Caffeine benefits performance in trained and untrained people, but the effect of caffeine on performance is dependent on an individual’s caffeine response and tolerance.

The Ideal Amount of Caffeine for Optimal Performance

As with many recommendations in sports nutrition, it’s personal. The minimum effective dose is as low as 2mg/kg of body weight, but the sweet spot lies somewhere between 3 and 6 mg/kg of body weight. Using caffeine above this amount will give you more side effects than performance benefits.

To put those amounts into context, a soda has 30-40 mg of caffeine and a cup of brewed coffee has around 80 to 100 mg of caffeine.

For a 150-pound person, 204 mg of caffeine would be 3 mg/kg of body weight, which is appropriate for performance benefits and equivalent to about 2 cups of coffee.

Will Caffeine Work For You?

You won’t know until you try. The effects of caffeine typically kick in within 30-45 minutes.

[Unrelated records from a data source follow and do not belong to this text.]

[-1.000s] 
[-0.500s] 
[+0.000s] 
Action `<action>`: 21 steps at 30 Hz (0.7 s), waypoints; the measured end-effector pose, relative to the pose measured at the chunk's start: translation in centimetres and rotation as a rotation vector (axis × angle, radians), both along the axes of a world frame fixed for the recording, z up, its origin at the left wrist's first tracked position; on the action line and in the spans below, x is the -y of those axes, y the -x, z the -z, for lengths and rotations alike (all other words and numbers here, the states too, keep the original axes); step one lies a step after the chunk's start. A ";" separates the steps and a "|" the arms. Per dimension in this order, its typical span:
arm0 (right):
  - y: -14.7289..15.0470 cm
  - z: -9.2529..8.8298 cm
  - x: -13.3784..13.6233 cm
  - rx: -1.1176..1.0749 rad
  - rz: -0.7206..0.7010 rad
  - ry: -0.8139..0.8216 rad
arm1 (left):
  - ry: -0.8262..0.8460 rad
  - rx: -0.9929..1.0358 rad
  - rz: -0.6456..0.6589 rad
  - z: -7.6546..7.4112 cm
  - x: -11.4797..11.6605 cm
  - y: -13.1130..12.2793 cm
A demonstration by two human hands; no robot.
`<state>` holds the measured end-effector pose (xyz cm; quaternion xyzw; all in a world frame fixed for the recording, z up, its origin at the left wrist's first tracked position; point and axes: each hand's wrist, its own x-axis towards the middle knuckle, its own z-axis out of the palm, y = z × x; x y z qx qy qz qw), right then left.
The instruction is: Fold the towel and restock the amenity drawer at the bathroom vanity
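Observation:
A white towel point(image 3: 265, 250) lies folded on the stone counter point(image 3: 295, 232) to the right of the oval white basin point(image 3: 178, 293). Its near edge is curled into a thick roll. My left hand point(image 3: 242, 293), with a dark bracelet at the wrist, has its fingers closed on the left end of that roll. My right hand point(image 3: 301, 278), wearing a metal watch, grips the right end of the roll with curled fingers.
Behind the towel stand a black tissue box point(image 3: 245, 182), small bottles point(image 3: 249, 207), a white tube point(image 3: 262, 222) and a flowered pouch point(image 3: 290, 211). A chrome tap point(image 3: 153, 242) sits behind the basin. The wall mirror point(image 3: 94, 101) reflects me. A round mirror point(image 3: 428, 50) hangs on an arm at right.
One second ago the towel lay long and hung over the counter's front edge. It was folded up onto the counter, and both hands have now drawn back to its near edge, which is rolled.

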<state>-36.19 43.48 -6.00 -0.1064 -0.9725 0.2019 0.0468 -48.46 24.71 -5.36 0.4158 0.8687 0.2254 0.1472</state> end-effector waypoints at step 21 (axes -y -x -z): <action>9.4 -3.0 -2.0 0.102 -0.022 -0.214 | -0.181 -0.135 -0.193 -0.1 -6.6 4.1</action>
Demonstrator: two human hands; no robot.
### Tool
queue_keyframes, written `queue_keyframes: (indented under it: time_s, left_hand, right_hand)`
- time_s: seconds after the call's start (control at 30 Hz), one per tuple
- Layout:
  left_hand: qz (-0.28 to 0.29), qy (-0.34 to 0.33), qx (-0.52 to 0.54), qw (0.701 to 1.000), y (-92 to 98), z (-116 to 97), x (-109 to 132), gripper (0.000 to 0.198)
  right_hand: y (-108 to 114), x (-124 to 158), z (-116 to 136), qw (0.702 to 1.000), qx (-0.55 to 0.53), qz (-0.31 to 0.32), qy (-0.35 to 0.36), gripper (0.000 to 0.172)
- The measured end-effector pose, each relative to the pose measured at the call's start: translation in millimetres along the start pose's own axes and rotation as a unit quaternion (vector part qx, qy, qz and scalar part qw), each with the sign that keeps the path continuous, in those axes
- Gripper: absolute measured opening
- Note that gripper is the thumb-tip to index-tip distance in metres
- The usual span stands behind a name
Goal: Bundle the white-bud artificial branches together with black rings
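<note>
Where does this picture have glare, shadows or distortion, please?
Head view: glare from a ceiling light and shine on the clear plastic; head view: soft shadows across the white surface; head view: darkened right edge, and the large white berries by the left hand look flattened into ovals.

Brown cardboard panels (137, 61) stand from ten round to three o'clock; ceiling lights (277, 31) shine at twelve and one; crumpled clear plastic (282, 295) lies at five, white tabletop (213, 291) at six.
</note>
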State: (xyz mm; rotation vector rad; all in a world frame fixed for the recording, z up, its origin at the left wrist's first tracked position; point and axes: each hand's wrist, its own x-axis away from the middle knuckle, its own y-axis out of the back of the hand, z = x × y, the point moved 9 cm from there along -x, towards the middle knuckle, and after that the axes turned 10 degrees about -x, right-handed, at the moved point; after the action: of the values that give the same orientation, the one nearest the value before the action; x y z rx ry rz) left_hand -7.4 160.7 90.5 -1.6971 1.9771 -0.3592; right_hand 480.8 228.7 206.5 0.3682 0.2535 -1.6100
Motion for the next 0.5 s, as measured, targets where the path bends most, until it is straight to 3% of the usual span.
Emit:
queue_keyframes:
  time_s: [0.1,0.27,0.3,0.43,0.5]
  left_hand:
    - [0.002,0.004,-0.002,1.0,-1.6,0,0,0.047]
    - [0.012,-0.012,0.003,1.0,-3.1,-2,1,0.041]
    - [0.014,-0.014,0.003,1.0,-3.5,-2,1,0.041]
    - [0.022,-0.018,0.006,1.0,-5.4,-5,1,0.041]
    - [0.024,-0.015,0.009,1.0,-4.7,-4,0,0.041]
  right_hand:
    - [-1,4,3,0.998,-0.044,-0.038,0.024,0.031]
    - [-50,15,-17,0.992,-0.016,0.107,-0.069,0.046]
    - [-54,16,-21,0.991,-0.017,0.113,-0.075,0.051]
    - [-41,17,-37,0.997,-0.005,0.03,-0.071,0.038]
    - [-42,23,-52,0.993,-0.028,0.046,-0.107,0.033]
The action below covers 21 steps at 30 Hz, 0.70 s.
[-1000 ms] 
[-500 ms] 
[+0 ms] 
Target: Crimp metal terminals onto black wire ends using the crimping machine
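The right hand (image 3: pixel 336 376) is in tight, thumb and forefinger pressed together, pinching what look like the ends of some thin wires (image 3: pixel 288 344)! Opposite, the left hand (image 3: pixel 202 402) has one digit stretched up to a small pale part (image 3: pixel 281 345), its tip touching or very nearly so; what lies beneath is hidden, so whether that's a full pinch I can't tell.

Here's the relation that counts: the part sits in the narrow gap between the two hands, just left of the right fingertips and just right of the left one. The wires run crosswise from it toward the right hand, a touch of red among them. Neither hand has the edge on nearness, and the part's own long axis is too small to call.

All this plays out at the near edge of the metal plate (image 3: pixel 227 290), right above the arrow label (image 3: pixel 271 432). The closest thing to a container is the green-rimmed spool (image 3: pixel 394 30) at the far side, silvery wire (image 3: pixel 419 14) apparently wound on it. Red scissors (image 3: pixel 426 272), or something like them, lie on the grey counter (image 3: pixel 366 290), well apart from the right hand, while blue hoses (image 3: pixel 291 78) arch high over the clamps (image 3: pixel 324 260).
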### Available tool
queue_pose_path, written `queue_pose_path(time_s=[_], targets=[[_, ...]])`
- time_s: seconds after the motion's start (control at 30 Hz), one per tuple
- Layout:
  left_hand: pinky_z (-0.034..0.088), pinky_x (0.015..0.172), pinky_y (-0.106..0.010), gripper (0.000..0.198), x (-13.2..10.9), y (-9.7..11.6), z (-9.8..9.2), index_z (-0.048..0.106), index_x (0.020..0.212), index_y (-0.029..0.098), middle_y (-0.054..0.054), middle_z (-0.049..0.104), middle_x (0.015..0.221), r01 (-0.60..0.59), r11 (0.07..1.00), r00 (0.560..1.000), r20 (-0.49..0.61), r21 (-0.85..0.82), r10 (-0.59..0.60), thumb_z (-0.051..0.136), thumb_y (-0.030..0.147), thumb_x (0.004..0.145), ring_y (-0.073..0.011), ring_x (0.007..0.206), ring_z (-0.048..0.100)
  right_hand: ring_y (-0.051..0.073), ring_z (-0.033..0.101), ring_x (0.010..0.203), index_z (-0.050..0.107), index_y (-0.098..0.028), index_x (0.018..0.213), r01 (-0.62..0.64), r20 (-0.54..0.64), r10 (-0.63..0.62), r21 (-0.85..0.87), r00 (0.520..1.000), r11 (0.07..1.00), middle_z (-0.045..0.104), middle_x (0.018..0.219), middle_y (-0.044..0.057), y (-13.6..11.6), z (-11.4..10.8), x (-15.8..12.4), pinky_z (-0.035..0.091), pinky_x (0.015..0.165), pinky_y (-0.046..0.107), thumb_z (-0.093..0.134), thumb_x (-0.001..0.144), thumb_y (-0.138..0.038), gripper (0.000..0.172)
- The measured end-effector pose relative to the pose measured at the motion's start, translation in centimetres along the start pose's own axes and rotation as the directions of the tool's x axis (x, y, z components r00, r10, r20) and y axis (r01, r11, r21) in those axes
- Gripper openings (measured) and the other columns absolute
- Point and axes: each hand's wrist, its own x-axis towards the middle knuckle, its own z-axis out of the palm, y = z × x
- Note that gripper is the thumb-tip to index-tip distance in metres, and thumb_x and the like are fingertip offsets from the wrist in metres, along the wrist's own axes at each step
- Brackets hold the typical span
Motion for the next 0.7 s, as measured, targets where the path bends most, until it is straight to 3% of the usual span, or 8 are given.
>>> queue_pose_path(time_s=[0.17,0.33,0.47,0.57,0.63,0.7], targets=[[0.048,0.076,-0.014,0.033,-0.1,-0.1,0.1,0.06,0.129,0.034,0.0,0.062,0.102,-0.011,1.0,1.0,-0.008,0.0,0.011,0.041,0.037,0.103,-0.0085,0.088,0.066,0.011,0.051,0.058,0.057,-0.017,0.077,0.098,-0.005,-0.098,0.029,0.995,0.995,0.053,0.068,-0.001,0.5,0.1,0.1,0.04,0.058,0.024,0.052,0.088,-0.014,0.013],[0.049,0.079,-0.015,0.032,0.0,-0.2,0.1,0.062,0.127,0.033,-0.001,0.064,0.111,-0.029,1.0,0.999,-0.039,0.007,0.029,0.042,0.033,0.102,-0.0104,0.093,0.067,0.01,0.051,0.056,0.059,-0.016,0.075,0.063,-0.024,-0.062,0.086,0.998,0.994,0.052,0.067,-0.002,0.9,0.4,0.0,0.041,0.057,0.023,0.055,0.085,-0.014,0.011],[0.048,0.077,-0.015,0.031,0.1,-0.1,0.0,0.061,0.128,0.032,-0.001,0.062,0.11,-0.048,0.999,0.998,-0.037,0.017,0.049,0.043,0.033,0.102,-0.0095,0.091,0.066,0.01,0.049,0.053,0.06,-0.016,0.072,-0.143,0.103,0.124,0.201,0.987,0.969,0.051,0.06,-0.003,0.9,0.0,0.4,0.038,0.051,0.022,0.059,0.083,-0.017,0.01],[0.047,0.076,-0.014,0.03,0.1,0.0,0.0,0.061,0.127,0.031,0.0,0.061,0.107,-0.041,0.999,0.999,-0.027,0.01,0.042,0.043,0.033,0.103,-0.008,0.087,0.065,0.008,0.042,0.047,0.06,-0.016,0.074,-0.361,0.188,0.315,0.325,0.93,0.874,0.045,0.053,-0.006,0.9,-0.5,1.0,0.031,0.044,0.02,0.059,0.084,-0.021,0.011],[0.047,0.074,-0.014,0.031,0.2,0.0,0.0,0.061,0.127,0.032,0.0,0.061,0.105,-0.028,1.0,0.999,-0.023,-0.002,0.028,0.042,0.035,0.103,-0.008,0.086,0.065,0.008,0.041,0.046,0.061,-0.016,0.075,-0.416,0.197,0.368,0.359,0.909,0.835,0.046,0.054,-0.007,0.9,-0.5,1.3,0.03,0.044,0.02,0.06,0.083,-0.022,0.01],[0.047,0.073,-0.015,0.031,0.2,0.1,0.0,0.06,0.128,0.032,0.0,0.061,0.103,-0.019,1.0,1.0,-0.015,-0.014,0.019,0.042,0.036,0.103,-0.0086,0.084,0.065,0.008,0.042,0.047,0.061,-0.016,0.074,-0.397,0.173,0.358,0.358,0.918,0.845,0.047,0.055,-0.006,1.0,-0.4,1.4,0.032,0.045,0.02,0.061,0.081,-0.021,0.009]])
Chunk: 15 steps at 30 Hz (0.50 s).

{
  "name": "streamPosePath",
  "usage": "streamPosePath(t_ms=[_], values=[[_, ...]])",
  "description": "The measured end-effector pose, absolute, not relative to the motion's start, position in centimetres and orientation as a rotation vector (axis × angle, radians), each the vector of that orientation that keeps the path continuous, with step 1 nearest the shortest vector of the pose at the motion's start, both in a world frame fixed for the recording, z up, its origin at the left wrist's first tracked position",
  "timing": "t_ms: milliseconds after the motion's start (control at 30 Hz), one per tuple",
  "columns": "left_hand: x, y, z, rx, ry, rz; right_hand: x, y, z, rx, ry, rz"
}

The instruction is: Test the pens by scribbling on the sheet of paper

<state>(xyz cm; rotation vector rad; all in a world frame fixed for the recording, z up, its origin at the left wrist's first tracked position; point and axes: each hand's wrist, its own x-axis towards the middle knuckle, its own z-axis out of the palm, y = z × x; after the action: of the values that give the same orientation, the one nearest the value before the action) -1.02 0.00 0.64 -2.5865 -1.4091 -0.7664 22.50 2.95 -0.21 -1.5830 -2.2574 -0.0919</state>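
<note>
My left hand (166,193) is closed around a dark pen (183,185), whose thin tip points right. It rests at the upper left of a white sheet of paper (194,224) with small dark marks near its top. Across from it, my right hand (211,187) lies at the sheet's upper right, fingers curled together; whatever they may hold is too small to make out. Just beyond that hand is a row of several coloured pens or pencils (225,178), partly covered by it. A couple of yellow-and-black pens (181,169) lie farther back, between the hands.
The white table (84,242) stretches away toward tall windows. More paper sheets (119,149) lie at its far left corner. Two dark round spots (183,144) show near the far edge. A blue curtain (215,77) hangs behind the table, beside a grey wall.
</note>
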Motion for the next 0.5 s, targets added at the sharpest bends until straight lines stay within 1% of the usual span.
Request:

However, if you are a slow responder, it can take longer. Caffeine stays in your body for about 5 hours, which is part of why you feel the dreaded “afternoon slump” and often need a pick-me-up.

The response to caffeine is individualized, but so are the side effects. If you are sensitive to higher amounts of caffeine, it’s possible to have any or all of the following:

  • Jitters

  • Heart palpitations

  • Mental confusion

  • Gastrointestinal discomfort

  • Nervousness

  • Sleep Issues

Caffeine is a diuretic and can lead to increased urination, especially for those who are sensitive to its effects. However, for most individuals, caffeine at low or moderate levels does not significantly affect hydration status.

Best Practices

If you want to utilize the ergogenic benefits of caffeine for your next long run, workout, or training session, it’s best to start on the low end and evaluate how you feel. If you generally consume caffeine, whether it’s your morning cup of coffee or tea, you most likely have a small tolerance already built up.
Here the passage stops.